Exercise description: Transcribe the listing verbatim. Do not carry over any pictures.

Information shown:
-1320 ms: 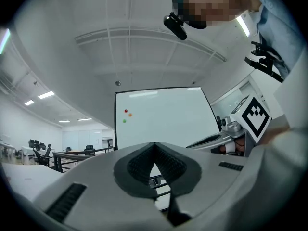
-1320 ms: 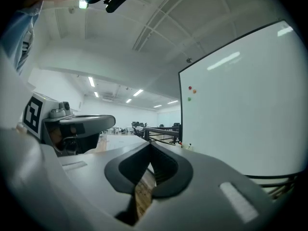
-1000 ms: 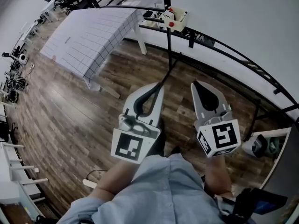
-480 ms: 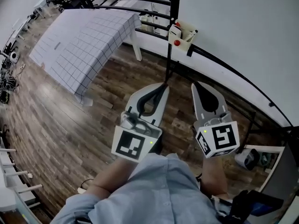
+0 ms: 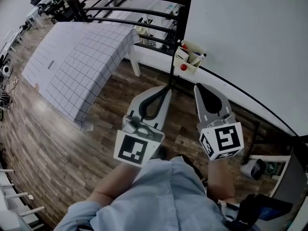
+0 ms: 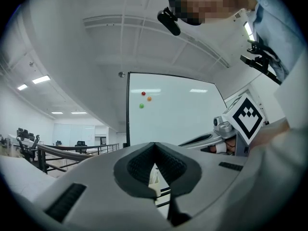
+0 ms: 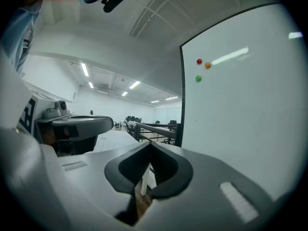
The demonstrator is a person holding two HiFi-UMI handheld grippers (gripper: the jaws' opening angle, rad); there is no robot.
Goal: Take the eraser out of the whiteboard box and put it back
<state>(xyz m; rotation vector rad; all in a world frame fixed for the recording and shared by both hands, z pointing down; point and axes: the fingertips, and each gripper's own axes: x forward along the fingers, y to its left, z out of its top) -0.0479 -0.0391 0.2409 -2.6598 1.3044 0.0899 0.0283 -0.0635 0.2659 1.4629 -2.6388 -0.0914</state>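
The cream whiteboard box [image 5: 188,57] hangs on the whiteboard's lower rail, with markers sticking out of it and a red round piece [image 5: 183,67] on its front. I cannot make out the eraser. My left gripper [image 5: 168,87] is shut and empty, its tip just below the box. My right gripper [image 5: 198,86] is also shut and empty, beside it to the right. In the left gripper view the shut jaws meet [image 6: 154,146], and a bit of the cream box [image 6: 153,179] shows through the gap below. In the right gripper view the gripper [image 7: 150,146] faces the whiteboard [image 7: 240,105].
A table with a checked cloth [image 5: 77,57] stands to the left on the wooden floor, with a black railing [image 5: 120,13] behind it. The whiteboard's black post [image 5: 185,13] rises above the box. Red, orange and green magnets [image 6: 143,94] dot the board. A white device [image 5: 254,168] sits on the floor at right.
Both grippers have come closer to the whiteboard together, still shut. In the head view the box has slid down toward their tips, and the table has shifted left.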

Answer space:
-1320 ms: 
-1320 ms: 
-1000 ms: 
-480 ms: 
+0 ms: 
+0 ms: 
+0 ms: 
The demonstrator is a person holding two HiFi-UMI handheld grippers (gripper: the jaws' opening angle, rad); there is no robot.
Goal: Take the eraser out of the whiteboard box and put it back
<state>(xyz m; rotation vector rad; all in a world frame fixed for the recording and shared by both hands, z pointing down; point and axes: the fingertips, and each gripper's own axes: x forward along the fingers, y to its left, z out of its top) -0.0479 -0.0391 0.2409 -2.6598 1.3044 0.0899 0.0283 -0.0635 0.2659 1.4629 -2.6388 -0.0914</state>
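The cream whiteboard box [image 5: 188,57] hangs on the whiteboard's lower rail, with markers sticking out of it and a red round piece [image 5: 183,67] on its front. I cannot make out the eraser. My left gripper [image 5: 168,87] is shut and empty, its tip just below the box. My right gripper [image 5: 198,86] is also shut and empty, beside it to the right. In the left gripper view the shut jaws meet [image 6: 154,146], and a bit of the cream box [image 6: 153,179] shows through the gap below. In the right gripper view the gripper [image 7: 150,146] faces the whiteboard [image 7: 240,105].
A table with a checked cloth [image 5: 77,57] stands to the left on the wooden floor, with a black railing [image 5: 120,13] behind it. The whiteboard's black post [image 5: 185,13] rises above the box. Red, orange and green magnets [image 6: 143,94] dot the board. A white device [image 5: 254,168] sits on the floor at right.
Both grippers have come closer to the whiteboard together, still shut. In the head view the box has slid down toward their tips, and the table has shifted left.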

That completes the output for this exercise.